#### [Directions]
For this exercise, write out the whole listing below exactly, omitting its images.

· · · · ·

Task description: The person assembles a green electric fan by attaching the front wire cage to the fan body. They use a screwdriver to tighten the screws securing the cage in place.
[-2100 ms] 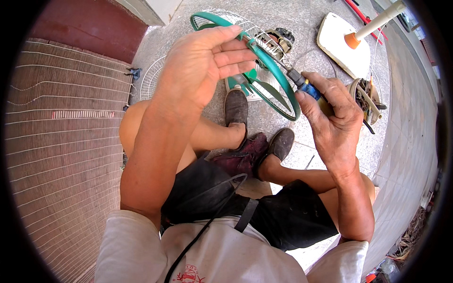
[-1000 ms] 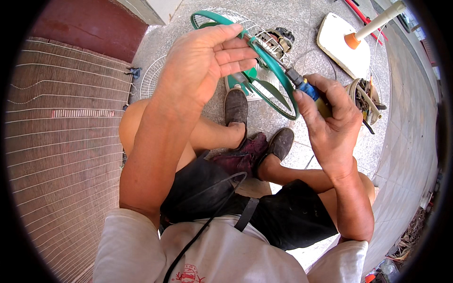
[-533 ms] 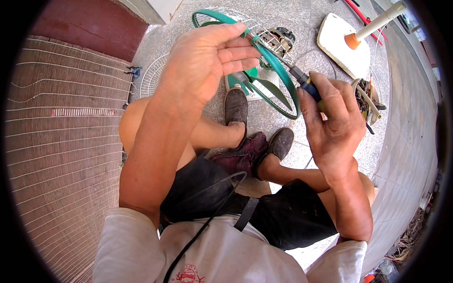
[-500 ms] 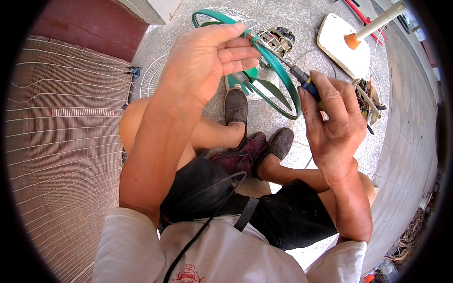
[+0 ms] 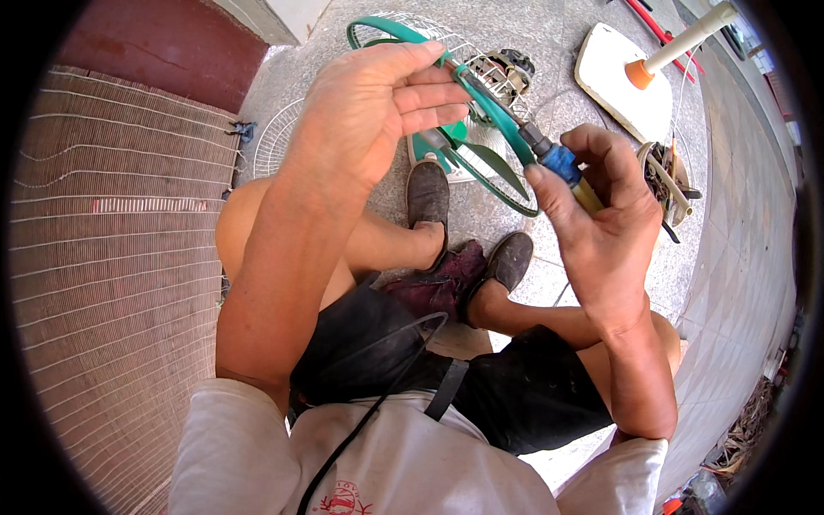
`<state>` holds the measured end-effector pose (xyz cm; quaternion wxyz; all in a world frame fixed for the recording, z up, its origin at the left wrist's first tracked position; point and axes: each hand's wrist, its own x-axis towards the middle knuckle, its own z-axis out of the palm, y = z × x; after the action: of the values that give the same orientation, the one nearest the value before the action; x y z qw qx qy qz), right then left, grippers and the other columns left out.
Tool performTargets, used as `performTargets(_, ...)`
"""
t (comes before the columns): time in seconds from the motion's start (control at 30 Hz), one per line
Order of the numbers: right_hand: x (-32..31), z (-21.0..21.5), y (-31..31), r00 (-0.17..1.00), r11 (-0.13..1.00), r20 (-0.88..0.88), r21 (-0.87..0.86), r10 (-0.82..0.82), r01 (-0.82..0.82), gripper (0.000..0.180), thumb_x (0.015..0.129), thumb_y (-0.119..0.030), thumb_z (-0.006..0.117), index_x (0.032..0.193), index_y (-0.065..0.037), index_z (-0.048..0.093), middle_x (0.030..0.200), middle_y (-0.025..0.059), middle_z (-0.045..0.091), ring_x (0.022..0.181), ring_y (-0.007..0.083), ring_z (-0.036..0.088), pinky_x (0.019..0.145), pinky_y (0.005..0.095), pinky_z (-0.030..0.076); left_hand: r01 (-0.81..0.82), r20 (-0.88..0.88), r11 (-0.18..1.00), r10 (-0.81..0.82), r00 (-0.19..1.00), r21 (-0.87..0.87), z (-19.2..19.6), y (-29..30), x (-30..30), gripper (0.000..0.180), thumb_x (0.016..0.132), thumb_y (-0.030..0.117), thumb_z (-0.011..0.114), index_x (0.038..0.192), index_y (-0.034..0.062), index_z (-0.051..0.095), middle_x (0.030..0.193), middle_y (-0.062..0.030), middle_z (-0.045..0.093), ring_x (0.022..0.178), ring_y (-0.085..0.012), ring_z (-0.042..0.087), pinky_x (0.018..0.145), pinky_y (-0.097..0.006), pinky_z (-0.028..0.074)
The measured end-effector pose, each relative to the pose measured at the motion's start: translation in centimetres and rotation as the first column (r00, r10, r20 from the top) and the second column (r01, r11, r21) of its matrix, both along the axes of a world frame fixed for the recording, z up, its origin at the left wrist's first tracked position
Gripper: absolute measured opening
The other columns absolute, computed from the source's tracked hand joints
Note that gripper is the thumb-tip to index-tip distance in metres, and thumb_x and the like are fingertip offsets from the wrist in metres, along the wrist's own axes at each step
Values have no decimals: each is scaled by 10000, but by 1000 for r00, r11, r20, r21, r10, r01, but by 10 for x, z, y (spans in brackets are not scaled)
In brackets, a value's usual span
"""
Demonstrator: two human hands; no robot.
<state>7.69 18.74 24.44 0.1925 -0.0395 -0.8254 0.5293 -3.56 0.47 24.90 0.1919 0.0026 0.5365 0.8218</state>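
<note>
My left hand (image 5: 378, 107) is raised at the upper middle, its thumb and fingers closed on a green plastic ring (image 5: 384, 26) that looks like a fan guard's rim. In my right hand (image 5: 605, 232) is a screwdriver (image 5: 562, 161) with a blue and yellow handle, gripped between thumb and bent fingers. Its shaft points up and left to the rim beside my left fingers; whether the tip sits in a screw I cannot make out. Green fan blades (image 5: 491, 163) show behind and below the ring.
A white wire guard (image 5: 276, 137) lies at the left, near a slatted bamboo mat (image 5: 120, 283). Past the ring is a fan motor (image 5: 513, 64). A white base with a pole (image 5: 614, 81) stands upper right, near loose parts (image 5: 665, 176). Maroon cloth (image 5: 442, 283) lies between my shoes.
The fingers of my right hand have shifted and loosened around the screwdriver, and its handle has turned, showing more blue. The green ring moved slightly left; my left hand barely moved.
</note>
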Motion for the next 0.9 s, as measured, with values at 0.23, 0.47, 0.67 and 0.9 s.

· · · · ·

#### [Task result]
Task description: The person assembles a green electric fan by attaching the front wire cage to the fan body. They use a screwdriver to tighten the screws securing the cage in place.
[-2100 ms] 
[-1000 ms] 
[-533 ms] 
[-500 ms] 
[+0 ms] 
`<state>` holds the measured end-effector pose (xyz cm; quaternion wxyz; all in a world frame fixed for the recording, z up, its origin at the left wrist's first tracked position; point and axes: each hand's wrist, its own x-axis towards the middle knuckle, its own z-axis out of the palm, y = z × x; after the action: of the values that give the same orientation, the one nearest the value before the action; x y z qw qx qy qz), right then left, grippers and the other columns left out.
Tool performTargets, used as `performTargets(_, ...)`
"""
t (comes before the columns): time in seconds from the motion's start (control at 30 Hz), one per line
Order of the numbers: right_hand: x (-32..31), z (-21.0..21.5), y (-31..31), r00 (-0.17..1.00), r11 (-0.13..1.00), r20 (-0.88..0.88), r21 (-0.87..0.86), r10 (-0.82..0.82), r01 (-0.82..0.82), gripper (0.000..0.180), thumb_x (0.015..0.129), thumb_y (-0.119..0.030), thumb_z (-0.006..0.117), index_x (0.032..0.193), index_y (-0.065..0.037), index_z (-0.048..0.093), middle_x (0.030..0.200), middle_y (-0.025..0.059), middle_z (-0.045..0.091), ring_x (0.022..0.181), ring_y (-0.007..0.083), ring_z (-0.036..0.088), pinky_x (0.019..0.145), pinky_y (0.005..0.095), pinky_z (-0.030..0.076); left_hand: r01 (-0.81..0.82), r20 (-0.88..0.88), r11 (-0.18..1.00), r10 (-0.81..0.82), r00 (-0.19..1.00), r21 (-0.87..0.87), z (-19.2..19.6), y (-29..30), x (-30..30), gripper (0.000..0.180), thumb_x (0.016..0.132), thumb_y (-0.030..0.117), thumb_z (-0.011..0.114), index_x (0.038..0.192), index_y (-0.034..0.062), index_z (-0.051..0.095), middle_x (0.030..0.193), middle_y (-0.062..0.030), middle_z (-0.045..0.093), ring_x (0.022..0.178), ring_y (-0.085..0.012), ring_z (-0.042..0.087), pinky_x (0.018..0.145), pinky_y (-0.097..0.006), pinky_z (-0.028..0.074)
The measured end-effector pose, each relative to the pose measured at the motion's start: translation in centimetres and rotation as the first column (r00, r10, r20 from the top) and the second column (r01, r11, r21) of its matrix, both along the axes of a world frame fixed for the recording, z up, its origin at the left wrist's first tracked position
Gripper: absolute measured opening
The other columns absolute, computed from the source's tracked hand joints
Note that gripper is the thumb-tip to index-tip distance in metres, and thumb_x and the like are fingertip offsets from the wrist in metres, along the wrist's own axes at each step
Values have no decimals: each is scaled by 10000, but by 1000 for r00, r11, r20, r21, r10, r01, but by 10 for x, z, y (spans in brackets are not scaled)
In brackets, a value's usual span
"""
Demonstrator: two human hands; no robot.
<state>7.69 18.74 24.44 0.1925 -0.0395 -0.8254 0.5293 -3.56 0.47 24.90 0.1919 0.0026 0.5365 0.8218</state>
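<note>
My left hand (image 5: 378, 107) is raised at the upper middle, its thumb and fingers closed on a green plastic ring (image 5: 384, 26) that looks like a fan guard's rim. In my right hand (image 5: 605, 232) is a screwdriver (image 5: 562, 161) with a blue and yellow handle, gripped between thumb and bent fingers. Its shaft points up and left to the rim beside my left fingers; whether the tip sits in a screw I cannot make out. Green fan blades (image 5: 491, 163) show behind and below the ring.
A white wire guard (image 5: 276, 137) lies at the left, near a slatted bamboo mat (image 5: 120, 283). Past the ring is a fan motor (image 5: 513, 64). A white base with a pole (image 5: 614, 81) stands upper right, near loose parts (image 5: 665, 176). Maroon cloth (image 5: 442, 283) lies between my shoes.
The fingers of my right hand have shifted and loosened around the screwdriver, and its handle has turned, showing more blue. The green ring moved slightly left; my left hand barely moved.
</note>
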Motion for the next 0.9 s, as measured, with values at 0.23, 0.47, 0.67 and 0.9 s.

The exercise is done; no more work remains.